Your assignment
Lines with the word "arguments": copy all of them from the entries below.

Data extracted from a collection

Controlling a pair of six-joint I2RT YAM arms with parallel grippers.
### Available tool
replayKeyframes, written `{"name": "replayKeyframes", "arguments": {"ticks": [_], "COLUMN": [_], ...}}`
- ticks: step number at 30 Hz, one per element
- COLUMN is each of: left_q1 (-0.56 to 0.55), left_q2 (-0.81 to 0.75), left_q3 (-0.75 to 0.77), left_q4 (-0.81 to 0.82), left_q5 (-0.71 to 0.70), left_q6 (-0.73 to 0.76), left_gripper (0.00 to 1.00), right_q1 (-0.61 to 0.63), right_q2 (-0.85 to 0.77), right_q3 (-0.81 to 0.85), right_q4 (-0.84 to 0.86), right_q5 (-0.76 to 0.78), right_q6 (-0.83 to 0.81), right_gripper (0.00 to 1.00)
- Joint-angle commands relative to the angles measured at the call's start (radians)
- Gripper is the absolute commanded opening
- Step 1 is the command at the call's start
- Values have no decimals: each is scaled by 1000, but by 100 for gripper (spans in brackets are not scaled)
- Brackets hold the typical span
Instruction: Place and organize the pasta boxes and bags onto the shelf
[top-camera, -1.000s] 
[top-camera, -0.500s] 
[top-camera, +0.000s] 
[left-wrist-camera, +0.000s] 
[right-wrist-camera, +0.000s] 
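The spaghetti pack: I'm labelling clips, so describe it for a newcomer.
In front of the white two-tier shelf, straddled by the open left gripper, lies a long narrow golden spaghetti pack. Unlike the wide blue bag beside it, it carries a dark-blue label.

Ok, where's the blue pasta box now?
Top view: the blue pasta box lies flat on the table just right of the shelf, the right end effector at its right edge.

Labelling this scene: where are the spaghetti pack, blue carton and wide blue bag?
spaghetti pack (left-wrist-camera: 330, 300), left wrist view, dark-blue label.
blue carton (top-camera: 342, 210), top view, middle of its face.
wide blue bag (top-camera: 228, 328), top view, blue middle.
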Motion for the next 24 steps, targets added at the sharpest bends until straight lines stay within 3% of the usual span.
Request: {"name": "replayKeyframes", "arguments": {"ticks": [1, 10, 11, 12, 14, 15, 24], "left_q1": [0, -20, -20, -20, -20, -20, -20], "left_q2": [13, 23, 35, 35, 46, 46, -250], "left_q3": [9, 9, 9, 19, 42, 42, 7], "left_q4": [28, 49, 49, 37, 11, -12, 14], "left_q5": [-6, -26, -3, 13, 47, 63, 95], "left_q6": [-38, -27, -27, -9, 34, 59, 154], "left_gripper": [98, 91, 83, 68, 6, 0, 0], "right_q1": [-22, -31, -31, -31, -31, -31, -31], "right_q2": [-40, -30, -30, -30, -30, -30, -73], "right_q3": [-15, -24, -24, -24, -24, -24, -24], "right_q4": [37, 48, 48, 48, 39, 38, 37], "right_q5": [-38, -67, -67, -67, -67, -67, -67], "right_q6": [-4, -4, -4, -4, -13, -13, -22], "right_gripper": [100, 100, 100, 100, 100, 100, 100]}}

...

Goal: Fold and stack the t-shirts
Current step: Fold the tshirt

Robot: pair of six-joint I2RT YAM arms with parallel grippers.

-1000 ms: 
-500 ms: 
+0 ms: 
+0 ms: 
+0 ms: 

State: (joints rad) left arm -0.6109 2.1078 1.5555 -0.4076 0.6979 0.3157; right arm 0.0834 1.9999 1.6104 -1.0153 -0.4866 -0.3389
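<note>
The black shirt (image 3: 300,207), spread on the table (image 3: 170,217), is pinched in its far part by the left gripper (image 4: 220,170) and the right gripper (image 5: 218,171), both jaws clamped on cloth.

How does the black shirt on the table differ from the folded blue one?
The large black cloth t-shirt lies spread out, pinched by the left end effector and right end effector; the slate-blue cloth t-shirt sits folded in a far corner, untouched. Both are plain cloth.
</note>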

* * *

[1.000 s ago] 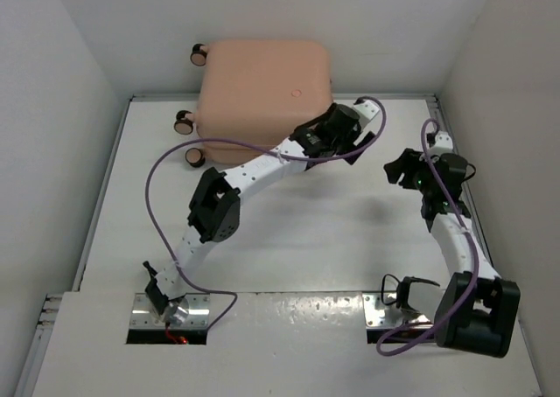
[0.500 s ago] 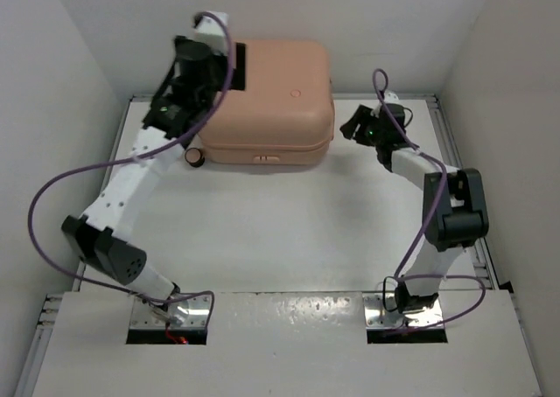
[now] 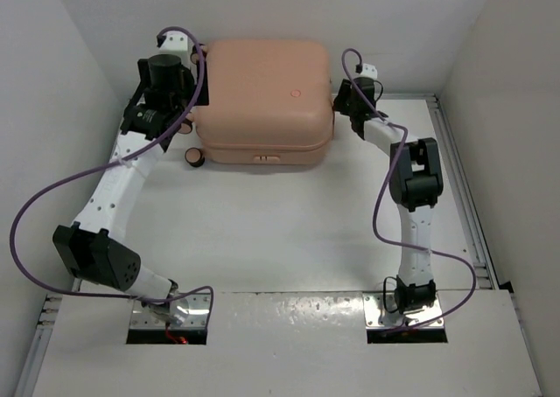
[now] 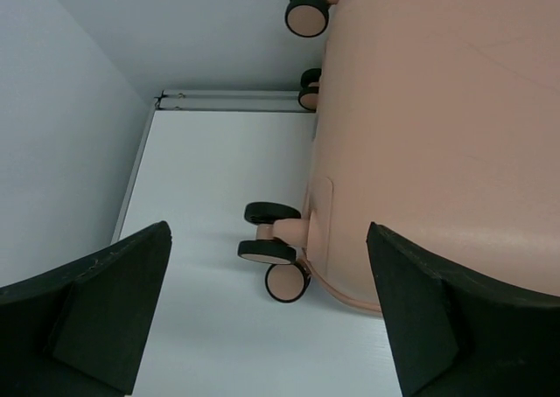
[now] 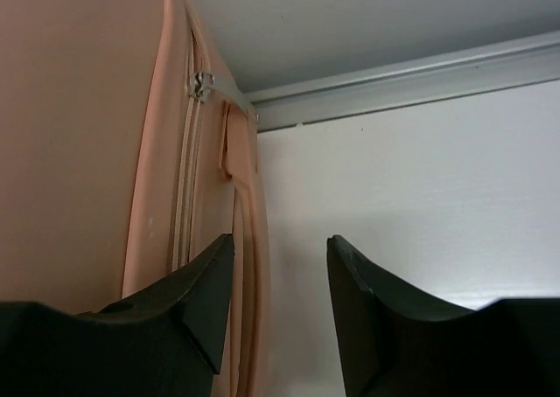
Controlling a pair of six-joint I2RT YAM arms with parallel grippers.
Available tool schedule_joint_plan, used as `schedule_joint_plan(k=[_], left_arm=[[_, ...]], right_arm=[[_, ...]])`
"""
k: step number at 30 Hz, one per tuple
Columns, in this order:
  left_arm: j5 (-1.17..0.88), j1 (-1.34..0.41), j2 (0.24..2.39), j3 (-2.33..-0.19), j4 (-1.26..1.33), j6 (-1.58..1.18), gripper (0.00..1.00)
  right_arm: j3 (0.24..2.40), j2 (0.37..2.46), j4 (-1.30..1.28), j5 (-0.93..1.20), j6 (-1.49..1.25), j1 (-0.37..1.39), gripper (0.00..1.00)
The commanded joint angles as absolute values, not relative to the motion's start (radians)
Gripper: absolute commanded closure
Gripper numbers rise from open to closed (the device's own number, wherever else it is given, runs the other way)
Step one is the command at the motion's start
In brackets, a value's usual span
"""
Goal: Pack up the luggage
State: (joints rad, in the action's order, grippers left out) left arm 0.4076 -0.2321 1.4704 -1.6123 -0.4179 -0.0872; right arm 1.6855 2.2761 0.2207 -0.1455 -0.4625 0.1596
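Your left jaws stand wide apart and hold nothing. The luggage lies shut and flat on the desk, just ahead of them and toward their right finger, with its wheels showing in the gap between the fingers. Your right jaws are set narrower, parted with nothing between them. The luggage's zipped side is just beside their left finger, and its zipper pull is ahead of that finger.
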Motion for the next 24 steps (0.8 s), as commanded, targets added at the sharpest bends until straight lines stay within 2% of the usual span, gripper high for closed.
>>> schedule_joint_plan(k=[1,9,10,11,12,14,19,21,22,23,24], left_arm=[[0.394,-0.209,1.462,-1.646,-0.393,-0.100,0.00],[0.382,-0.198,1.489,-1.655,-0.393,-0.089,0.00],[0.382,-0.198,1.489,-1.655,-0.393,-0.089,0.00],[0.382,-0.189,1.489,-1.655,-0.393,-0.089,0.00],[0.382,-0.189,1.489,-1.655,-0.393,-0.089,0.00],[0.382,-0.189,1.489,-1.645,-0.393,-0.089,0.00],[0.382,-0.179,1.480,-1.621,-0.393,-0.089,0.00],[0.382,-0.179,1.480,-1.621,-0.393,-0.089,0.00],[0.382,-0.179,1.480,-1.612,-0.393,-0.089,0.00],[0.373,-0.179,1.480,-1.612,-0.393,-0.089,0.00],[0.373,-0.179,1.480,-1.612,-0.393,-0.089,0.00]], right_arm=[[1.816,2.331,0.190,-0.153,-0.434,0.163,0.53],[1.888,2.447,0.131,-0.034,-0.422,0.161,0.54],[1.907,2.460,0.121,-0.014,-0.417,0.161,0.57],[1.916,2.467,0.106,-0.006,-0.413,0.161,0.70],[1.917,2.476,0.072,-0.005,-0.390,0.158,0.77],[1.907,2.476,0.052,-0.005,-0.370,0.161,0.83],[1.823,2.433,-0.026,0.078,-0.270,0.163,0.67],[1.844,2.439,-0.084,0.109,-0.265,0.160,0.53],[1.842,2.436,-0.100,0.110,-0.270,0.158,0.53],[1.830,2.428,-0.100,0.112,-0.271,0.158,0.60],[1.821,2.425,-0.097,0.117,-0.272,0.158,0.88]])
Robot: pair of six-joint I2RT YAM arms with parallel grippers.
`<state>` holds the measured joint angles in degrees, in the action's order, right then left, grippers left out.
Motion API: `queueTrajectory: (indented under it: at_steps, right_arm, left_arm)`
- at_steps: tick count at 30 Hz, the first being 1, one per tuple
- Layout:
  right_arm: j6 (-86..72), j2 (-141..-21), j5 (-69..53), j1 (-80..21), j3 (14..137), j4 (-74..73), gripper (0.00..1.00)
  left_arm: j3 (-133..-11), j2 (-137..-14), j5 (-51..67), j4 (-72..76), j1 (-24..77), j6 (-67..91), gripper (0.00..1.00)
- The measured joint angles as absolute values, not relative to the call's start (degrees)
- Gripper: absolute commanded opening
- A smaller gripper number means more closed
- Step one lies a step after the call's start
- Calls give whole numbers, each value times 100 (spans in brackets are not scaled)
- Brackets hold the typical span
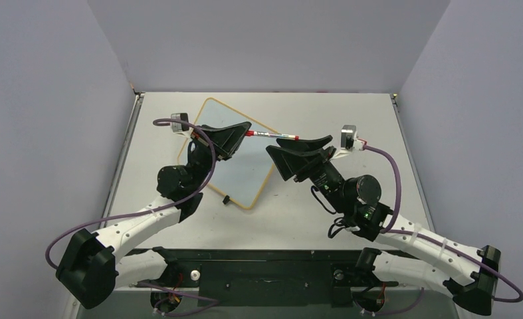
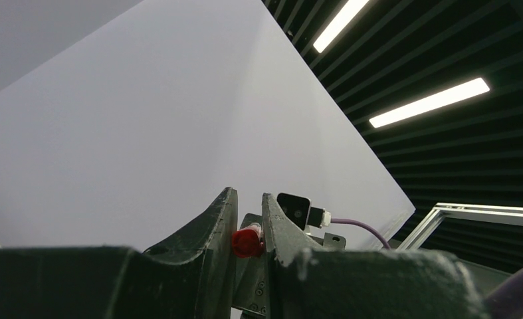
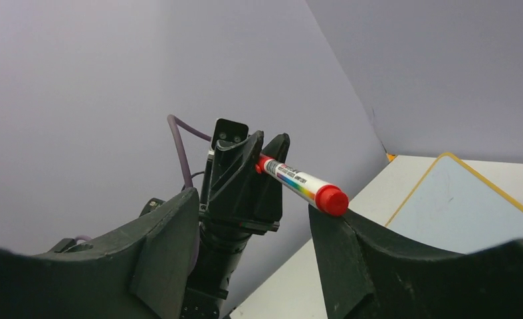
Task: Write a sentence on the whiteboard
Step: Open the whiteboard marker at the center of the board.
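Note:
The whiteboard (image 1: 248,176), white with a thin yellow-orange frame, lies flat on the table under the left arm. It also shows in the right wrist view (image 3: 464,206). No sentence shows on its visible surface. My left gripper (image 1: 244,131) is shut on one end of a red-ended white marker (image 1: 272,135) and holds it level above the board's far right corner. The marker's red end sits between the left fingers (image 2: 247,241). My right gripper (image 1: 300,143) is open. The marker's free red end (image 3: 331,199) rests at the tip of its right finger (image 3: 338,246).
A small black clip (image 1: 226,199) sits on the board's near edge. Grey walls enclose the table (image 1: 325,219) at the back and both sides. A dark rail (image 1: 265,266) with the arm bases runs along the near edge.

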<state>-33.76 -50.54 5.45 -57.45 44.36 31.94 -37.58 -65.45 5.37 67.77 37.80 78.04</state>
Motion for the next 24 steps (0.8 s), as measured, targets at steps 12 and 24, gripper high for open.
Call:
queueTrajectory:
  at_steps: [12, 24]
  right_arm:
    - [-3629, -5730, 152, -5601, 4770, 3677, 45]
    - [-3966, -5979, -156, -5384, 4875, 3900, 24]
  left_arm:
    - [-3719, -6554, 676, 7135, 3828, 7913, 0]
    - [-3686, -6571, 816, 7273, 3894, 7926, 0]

Finished task
replayKeyframes, written `{"name": "replayKeyframes", "arguments": {"ticks": [_], "COLUMN": [_], ...}}`
Request: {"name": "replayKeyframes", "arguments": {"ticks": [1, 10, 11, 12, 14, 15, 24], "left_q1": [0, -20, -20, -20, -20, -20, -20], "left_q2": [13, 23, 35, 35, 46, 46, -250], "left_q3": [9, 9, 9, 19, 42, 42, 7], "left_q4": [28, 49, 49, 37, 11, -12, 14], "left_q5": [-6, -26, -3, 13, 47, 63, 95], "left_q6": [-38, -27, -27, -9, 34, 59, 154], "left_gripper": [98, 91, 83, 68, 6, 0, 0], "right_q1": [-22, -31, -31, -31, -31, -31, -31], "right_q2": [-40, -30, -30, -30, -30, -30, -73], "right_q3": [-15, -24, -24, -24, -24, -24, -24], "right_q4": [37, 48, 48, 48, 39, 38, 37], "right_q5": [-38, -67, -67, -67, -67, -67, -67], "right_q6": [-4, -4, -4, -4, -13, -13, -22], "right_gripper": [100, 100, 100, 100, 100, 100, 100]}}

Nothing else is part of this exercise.